The following function returns a two-dimensional numpy array diff which contains the differences between all possible combinations of a list or numpy array a. For example, diff[3,2] would contain the result of a[3] - a[2] and so on.

def difference_matrix(a):
    x = np.reshape(a, (len(a), 1))
    return x - x.transpose()

Update

It seems I misunderstood the question and you are only asking for an the differences of array elements which are a certain distance d apart.1)

This can be accomplished as follows:

>>> a = np.array([1,3,7,11,13,17,19])
>>> d = 2
>>> a[d:] - a[:-d]
array([6, 8, 6, 6, 6])

Have a look at the documentation to learn more about this notation.

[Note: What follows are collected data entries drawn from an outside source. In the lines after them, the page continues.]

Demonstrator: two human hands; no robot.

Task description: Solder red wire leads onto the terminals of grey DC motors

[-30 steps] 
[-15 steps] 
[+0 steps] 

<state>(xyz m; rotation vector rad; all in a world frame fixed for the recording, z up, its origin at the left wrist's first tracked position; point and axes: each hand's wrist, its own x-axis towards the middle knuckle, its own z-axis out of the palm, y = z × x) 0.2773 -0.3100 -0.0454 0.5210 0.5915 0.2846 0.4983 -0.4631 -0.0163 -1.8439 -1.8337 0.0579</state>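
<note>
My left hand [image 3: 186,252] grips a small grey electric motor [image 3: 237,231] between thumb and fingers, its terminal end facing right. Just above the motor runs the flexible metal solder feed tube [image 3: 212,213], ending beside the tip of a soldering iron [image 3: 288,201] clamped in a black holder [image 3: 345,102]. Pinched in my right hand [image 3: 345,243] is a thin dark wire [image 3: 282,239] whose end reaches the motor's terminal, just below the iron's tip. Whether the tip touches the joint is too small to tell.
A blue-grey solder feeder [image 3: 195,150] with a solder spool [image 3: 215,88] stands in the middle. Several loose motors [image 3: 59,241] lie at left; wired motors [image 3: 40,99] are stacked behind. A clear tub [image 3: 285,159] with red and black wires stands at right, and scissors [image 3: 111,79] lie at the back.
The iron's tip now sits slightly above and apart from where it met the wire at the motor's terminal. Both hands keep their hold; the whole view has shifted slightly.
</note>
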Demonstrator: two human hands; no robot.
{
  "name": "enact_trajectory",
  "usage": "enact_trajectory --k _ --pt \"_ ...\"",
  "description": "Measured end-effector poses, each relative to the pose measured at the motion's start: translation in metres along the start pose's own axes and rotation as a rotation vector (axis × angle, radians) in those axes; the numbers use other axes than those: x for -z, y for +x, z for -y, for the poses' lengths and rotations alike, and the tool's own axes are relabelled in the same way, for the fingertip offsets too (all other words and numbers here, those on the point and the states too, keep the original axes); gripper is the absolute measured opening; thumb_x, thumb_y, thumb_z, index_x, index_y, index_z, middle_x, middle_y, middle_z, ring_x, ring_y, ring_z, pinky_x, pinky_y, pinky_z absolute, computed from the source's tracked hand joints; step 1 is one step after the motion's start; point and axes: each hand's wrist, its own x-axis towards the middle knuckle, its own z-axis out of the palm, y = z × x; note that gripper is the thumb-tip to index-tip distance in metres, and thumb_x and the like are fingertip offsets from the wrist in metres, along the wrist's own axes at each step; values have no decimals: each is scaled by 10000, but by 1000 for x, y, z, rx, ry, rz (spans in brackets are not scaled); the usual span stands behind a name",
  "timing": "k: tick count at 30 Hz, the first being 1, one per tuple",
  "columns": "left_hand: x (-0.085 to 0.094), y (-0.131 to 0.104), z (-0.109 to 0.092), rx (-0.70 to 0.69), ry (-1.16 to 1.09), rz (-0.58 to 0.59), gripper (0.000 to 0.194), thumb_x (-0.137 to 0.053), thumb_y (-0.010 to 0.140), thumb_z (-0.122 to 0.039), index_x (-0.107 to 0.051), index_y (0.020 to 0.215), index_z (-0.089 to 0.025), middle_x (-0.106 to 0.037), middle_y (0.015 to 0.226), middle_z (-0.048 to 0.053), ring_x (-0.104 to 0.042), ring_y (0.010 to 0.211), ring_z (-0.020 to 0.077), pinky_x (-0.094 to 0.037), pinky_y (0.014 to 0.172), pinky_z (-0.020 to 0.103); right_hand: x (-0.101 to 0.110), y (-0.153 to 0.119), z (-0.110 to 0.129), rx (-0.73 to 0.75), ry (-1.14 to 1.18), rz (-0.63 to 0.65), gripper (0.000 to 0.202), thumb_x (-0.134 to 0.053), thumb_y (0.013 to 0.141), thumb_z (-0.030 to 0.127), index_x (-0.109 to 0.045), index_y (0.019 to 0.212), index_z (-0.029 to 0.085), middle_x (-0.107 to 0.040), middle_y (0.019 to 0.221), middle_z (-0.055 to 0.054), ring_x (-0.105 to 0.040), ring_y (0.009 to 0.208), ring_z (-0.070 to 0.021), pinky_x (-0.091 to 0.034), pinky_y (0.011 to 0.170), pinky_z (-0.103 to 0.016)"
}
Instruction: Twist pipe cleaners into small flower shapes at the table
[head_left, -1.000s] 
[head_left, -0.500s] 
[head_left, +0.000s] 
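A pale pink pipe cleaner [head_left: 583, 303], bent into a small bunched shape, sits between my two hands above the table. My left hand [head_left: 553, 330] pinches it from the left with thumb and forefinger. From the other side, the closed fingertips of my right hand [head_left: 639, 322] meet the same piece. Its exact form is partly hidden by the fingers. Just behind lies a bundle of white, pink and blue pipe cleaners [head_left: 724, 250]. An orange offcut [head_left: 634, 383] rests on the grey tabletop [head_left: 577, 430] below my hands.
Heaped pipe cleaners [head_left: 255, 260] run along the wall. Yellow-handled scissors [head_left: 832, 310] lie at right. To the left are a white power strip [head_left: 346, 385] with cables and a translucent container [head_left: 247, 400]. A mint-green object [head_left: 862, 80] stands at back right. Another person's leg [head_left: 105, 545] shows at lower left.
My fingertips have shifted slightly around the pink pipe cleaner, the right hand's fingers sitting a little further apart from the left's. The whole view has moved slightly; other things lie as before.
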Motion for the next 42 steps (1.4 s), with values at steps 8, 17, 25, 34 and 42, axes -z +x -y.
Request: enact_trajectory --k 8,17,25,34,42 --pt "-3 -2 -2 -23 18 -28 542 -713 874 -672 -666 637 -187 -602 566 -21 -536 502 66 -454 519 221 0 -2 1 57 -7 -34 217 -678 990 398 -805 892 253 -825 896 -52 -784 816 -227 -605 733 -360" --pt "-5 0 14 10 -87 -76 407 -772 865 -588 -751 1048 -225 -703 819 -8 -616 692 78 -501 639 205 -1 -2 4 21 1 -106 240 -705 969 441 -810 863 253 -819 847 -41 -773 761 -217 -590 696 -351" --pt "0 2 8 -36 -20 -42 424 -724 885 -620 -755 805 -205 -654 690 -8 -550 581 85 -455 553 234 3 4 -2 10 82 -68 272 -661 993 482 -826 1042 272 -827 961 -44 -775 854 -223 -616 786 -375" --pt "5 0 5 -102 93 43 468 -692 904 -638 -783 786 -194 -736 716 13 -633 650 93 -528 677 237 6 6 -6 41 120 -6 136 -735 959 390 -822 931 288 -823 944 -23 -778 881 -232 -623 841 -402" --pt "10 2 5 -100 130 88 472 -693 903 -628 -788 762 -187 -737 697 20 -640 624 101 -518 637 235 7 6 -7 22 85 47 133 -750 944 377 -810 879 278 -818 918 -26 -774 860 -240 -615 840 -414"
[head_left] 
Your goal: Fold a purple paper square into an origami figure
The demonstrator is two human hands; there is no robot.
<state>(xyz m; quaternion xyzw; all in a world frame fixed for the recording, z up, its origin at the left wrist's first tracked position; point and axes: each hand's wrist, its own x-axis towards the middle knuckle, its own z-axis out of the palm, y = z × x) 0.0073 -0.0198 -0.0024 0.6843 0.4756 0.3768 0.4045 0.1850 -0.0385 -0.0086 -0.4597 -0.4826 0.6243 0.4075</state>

But, the function for the difference matrix I've posted above shall not be in vain. In fact, the array you're looking for is a diagonal of the matrix that difference_matrix returns.

>>> a = [1,3,7,11,13,17,19]
>>> d = 2
>>> m = difference_matrix(a)
>>> np.diag(m, -d)
array([6, 8, 6, 6, 6])

1) Judging by your comment, this distance d is different than the Delta you seem to be using, with d = Delta - 1, so that the distance between an element and itself is 0, and its distance to the adjacent elements is 1.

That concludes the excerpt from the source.